BANK OF MARIN BANCORP
Under the American Recovery and Reinvestment Act of 2009, which allows participants in the TCPP to withdraw from the program, we repurchased all 28,000 shares of outstanding preferred stock from the U.S. Treasury for $28 million plus accrued but unpaid dividends of $179 thousand on March 31, 2009. At the time of repurchase, we accelerated the remaining accretion of the preferred stock totaling $945 thousand through retained earnings in accordance with accounting requirements, reducing our net income available to common stockholders. The warrant to purchase 154,242 shares of our common stock remains outstanding. We expect the U.S. Treasury to sell the warrant through auction.
Dividends
Presented below is a summary of preferred dividends on preferred stock issued under the TCPP, as well as cash dividends paid to common shareholders, both of which are recorded as a reduction of retained earnings.
| | | | | | | | | | | | |
| | Three months ended | |
(in thousands except per share data) | | March 31, 2010 | | | December 31, 2009 | | | March 31, 2009 | |
Preferred dividends | | $ | — | | | $ | — | | | $ | 354 | |
Cash dividends to common shareholders | | $ | 785 | | | $ | 784 | | | $ | 722 | |
Cash dividends per common share | | $ | 0.15 | | | $ | 0.15 | | | $ | 0.14 | |
Share-Based Payments
The fair value of stock options on the grant date is recorded as a stock-based compensation expense in the statement of operations over the requisite service period with a corresponding increase in common stock. Stock-based compensation also includes compensation expense related to the issuance of non-vested restricted common shares pursuant to the 2007 Equity Plan. The grant-date fair value of the restricted common shares, which equals its intrinsic value on that date, is being recorded as compensation expense over the requisite service period with a corresponding increase in common stock as the shares vest. In addition, we record excess tax benefits on the exercise of non-qualified stock options, the disqualifying disposition of incentive stock options and vesting of restricted stock as an addition to common stock with a corresponding decrease in current taxes payable.
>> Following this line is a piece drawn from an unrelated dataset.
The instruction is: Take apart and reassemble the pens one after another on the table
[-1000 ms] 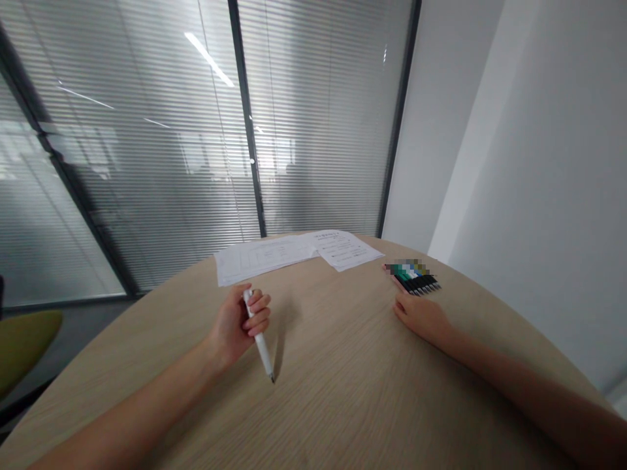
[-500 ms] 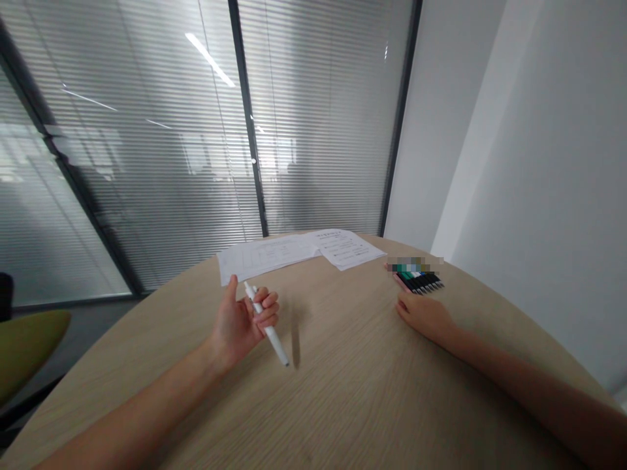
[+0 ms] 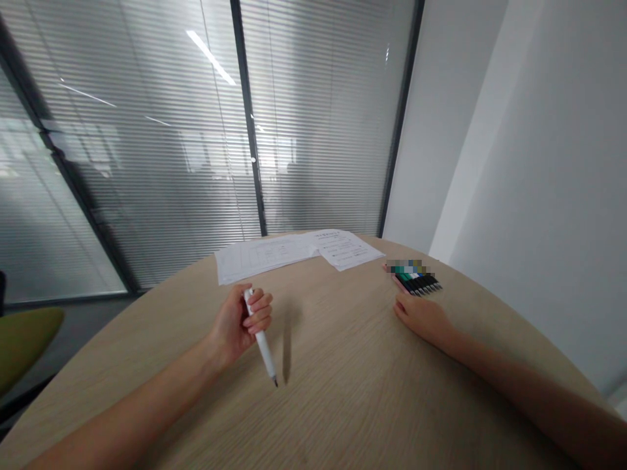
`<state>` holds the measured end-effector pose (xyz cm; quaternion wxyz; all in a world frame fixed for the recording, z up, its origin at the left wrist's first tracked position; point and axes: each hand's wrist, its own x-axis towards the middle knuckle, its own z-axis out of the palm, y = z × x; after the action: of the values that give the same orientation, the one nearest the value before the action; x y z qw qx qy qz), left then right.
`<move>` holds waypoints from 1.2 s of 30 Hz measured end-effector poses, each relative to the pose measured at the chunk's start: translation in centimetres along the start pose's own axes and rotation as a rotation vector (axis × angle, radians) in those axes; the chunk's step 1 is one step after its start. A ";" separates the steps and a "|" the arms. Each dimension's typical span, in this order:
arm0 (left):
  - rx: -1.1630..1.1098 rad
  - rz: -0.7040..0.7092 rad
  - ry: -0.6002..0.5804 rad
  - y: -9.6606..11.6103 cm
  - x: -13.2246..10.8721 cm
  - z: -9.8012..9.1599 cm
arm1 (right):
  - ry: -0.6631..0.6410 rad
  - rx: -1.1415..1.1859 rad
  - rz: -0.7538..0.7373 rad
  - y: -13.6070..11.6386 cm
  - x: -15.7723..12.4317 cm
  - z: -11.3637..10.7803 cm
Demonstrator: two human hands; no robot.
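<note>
Wrapped in the fingers of my left hand (image 3: 245,323) is a white click pen (image 3: 264,352), held above the wooden table (image 3: 333,391). Its tip slants down toward me, and a dark point shows at the end. The thumb lies over the pen's upper end. My right hand (image 3: 422,316) rests on the table at the right with its fingers curled in, and I see nothing in them. Just beyond its knuckles lies a row of several pens (image 3: 416,282) with black and green parts, on something with a pink edge. Part of that row is pixelated.
White printed sheets (image 3: 267,256) lie overlapping near the far edge of the round table. Behind it stands a glass partition with blinds (image 3: 313,130), and a white wall (image 3: 548,163) rises at the right. A yellow-green chair (image 3: 29,343) is at the left.
My left thumb has folded from upright onto the pen's upper end. The pen has tilted steeper, its tip lower and nearer me, and a dark point now shows. My right hand stays put.
</note>
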<state>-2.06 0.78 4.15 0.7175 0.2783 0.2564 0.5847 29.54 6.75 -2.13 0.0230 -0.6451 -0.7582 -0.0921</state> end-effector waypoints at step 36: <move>-0.085 0.092 0.053 0.1 0.0 0.3 | 0.027 0.260 -0.497 -0.9 -0.7 1.4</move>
<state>-1.95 0.74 4.48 0.6940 0.2434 0.2372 0.6347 28.90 6.23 -3.75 0.0923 -0.4296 -0.8983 -0.0052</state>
The holders of the non-vested restricted common shares are entitled to dividends on the same per-share ratio as the holders of common stock. Dividends paid on the portion of share-based awards not expected to vest are also included in stock-based compensation expense. Tax benefits on dividends paid on the portion of share-based awards expected to vest are recorded as increase to common stock with a corresponding decrease in current taxes payable.
BANK OF MARIN BANCORP
Note 8: Commitments and Contingencies
Financial Instruments with Off-Balance Sheet Risk
We make commitments to extend credit in the normal course of business to meet the financing needs of our customers. These financial instruments include commitments to extend credit in the form of loans or through standby letters of credit. Commitments to extend credit are agreements to lend to a customer as long as there is no violation of any condition established in the contract. Commitments generally have fixed expiration dates or other termination clauses and may require payment of a fee. Since many of the commitments are expected to expire without being fully drawn upon, the total commitment amount does not necessarily represent future cash requirements.
We are exposed to credit loss equal to the contract amount of the commitment in the event of nonperformance by the borrower. The amount of collateral obtained, if deemed necessary by us, is based on Management’s credit evaluation of the borrower. Collateral held varies, but may include accounts receivable, inventory, property, plant and equipment, and real property.
The contractual amount of loan commitments and standby letters of credit not reflected on the consolidated statement of condition was $231.3 million at March 31, 2010 at rates ranging from 2.25% to 9.75%. This amount included $134.4 million under commercial lines of credit (these commitments are contingent upon customers maintaining specific credit standards), $73.3 million under revolving home equity lines, $11.1 million under undisbursed construction loans, $4.3 million under standby letters of credit, and a remaining $8.2 million under personal and other lines of credit. We have set aside an allowance for losses in the amount of $463 thousand for these commitments, which is recorded in interest payable and other liabilities.
Operating Leases
We rent certain premises and equipment under long-term non-cancelable operating leases expiring at various dates through the year 2024. Commitments under these leases approximate $1.8 million, $2.1 million, $2.1 million, $2.1 million and $1.9 million for 2010 (April through December), 2011, 2012, 2013, and 2014 respectively, and $15.3 million for all years thereafter.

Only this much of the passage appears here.